Les virus, tous deux isolés de chauves-souris stockées dans les congélateurs d’un laboratoire, sont les premiers parents du Sars-CoV-2 à être retrouvés hors de Chine. Leur étude renseigne sur l’origine du coronavirus pandémique.
Les coronavirus constituent une grande famille de virus qui peuvent infecter l’homme, comme nous le rappelle la pandémie actuelle, mais aussi l’animal. L’arbre phylogénétique qui relie la famille est très large et, d’une extrémité à l’autre, les virus sont plus ou moins semblables. Le Sars-CoV-2 n’est probablement pas un tout nouveau coronavirus apparu soudainement. Les virus de ce groupe existent sans doute depuis bien avant sa découverte en 2019.
C’est donc avec beaucoup d’enthousiasme et de curiosité que des chercheurs ont mis la main sur les premiers proches parents du Sars-CoV-2 découverts en dehors de la Chine. Le premier a été retrouvé chez deux rhinolophes (ou chauves-souris fer à cheval) capturées en 2010 au Cambodge, et le second chez des rhinolophes au Japon en 2013.
Jusqu’alors, seuls quelques coronavirus découverts en Chine étaient étroitement liés au Sars-CoV-2. Parmi ceux-ci, son plus proche parent connu, RaTG13, découvert chez les chauves-souris fer à cheval dans la province chinoise du Yunnan en 2013. Il existe également plusieurs coronavirus, identifiés chez d’autres rhinolophes et chez des pangolins capturés entre 2015 et 2019 en Chine, qui sont désormais considérés par les scientifiques comme étroitement liés au Sars-CoV-2.
Alors que l’origine du coronavirus pandémique demeure toujours une énigme, ces découvertes pourraient éclairer le “passé” du Sars-CoV-2. Pour le moment, les pistes envisagées pointent en direction des rhinolophes, mais la question du passage par un hôte intermédiaire reste en suspens.
Un séquençage préliminaire d’un court fragment du nouveau virus cambodgien, hautement conservé dans les coronavirus et qui est souvent utilisé pour identifier rapidement si un virus est nouveau ou pas, a montré une similitude avec le Sars-CoV-2 et le RaTG13, suggérant que les trois sont étroitement associés.
Dans une autre analyse, l’équipe cambodgienne a séquencé environ 70 % du génome du nouveau virus en utilisant la technologie disponible localement. Mais son génome entier n’a pas encore été séquencé complètement, ni sa découverte publiée, ce qui limite encore la détermination de l’impact de cette découverte sur la pandémie actuelle.

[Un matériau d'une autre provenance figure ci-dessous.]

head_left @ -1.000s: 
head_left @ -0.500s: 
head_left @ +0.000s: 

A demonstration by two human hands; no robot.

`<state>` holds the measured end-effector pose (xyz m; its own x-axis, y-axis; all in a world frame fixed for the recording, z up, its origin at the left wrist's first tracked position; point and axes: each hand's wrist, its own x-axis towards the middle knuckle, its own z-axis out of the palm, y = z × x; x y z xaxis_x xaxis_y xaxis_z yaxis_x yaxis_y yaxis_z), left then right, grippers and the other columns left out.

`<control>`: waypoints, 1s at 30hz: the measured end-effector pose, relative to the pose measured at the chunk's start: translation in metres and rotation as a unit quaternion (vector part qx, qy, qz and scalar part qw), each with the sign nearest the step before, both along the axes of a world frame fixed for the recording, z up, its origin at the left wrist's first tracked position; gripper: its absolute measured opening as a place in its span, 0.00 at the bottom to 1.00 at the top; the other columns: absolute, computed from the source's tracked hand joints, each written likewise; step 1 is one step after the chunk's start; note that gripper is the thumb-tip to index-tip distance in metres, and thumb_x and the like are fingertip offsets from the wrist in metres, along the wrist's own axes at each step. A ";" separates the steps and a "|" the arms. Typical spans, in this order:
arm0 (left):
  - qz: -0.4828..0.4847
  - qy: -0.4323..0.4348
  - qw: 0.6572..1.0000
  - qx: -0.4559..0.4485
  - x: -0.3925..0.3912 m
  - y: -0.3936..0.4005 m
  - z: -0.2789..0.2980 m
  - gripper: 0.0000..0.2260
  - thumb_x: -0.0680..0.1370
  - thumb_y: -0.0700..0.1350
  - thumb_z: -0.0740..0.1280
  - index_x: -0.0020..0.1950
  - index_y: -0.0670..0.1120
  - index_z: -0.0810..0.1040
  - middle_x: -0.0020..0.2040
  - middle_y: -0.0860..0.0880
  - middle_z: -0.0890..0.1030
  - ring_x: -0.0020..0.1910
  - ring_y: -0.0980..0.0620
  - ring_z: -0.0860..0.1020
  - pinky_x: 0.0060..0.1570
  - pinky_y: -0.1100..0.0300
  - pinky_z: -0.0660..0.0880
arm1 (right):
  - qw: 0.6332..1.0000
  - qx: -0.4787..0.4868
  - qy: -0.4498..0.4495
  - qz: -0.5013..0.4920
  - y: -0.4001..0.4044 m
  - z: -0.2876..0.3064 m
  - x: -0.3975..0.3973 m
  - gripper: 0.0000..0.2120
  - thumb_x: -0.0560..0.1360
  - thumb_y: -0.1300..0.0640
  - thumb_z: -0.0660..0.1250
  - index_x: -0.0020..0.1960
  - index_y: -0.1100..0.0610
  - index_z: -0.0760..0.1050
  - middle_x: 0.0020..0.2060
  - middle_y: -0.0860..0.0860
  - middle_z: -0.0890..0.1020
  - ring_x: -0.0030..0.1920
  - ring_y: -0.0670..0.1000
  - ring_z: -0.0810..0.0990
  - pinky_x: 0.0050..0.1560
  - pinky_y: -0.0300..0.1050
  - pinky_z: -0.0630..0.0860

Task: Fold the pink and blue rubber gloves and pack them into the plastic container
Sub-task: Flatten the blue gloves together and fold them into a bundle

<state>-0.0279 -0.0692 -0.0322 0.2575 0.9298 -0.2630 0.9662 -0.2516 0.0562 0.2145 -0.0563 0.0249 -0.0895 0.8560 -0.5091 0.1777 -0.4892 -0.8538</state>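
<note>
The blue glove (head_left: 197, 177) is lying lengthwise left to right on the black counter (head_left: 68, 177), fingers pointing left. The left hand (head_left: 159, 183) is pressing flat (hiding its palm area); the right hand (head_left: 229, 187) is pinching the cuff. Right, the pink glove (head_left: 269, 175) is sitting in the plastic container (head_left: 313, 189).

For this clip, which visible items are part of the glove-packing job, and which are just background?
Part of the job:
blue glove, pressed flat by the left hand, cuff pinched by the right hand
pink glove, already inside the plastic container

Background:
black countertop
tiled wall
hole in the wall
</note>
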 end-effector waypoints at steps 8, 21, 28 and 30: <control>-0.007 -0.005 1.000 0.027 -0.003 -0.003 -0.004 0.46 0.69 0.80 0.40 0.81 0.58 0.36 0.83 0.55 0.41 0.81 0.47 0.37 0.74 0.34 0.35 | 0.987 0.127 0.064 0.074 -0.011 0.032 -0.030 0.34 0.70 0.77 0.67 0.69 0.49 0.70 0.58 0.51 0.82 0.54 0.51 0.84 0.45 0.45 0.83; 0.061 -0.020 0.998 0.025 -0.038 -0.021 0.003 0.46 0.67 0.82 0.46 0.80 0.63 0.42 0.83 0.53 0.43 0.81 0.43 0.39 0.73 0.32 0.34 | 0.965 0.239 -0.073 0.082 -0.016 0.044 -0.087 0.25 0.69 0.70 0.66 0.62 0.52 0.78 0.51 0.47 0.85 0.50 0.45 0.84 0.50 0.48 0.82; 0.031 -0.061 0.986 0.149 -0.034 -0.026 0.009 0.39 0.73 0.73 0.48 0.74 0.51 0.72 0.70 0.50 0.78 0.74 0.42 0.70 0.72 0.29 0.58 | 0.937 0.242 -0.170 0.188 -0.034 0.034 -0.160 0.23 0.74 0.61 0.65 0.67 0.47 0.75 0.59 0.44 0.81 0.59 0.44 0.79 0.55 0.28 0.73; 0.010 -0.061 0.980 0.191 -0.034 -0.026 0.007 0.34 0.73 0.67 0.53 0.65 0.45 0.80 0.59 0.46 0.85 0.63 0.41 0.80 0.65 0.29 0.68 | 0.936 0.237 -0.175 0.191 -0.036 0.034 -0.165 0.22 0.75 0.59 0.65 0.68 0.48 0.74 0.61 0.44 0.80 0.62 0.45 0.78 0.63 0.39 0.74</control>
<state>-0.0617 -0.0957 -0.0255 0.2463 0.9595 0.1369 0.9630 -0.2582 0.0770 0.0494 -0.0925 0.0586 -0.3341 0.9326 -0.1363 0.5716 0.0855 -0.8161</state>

Le nouveau virus devra être similaire à au moins 99 % du Sars-CoV-2 pour être considéré comme un ancêtre immédiat du virus pandémique actuel. Les génomes de RaTG13 et de Sars-CoV-2 ne diffèrent que de 4 %, mais cette divergence représente entre 40 et 70 ans d’évolution.
Si le virus se révèle très proche, voire un ancêtre du coronavirus épidémique, il pourrait fournir des informations cruciales sur l’origine de la pandémie et sur les mécanismes qui ont permis le passage du Sars-CoV-2 de la chauves-souris à l’homme. Pour accéder à de telles informations, le cousin cambodgien devra partager plus de 97 % de son génome avec le Sars-CoV-2, ce qui n’est pas avéré pour le moment. Il se peut que le nouveau virus soit plus éloigné, mais dans ce cas son étude aidera les scientifiques à en savoir plus sur la diversité de cette famille virale.
Ce fut le cas pour le coronavirus japonais, surnommé Rc-o319. Il partage 81 % de son génome avec le Sars-CoV-2, ce qui le rend trop lointain pour renseigner sur l’origine de la pandémie. En effet, le virus ne peut pas se lier au récepteur ACE2 utilisé par Sars-CoV-2 pour pénétrer dans les cellules humaines, ce qui suggère qu’il ne pourrait pas infecter facilement l’homme.
Mais quels que soient les résultats pour le virus cambodgien, les deux découvertes sont importantes. Elles confirment que des virus étroitement liés au Sars-CoV-2 sont relativement courants chez les chauves-souris rhinolophes, même hors de Chine. D’autres proches parents du virus, encore inconnus, pourraient encore se tapir dans les congélateurs des laboratoires. La chasse au virus reste donc ouverte.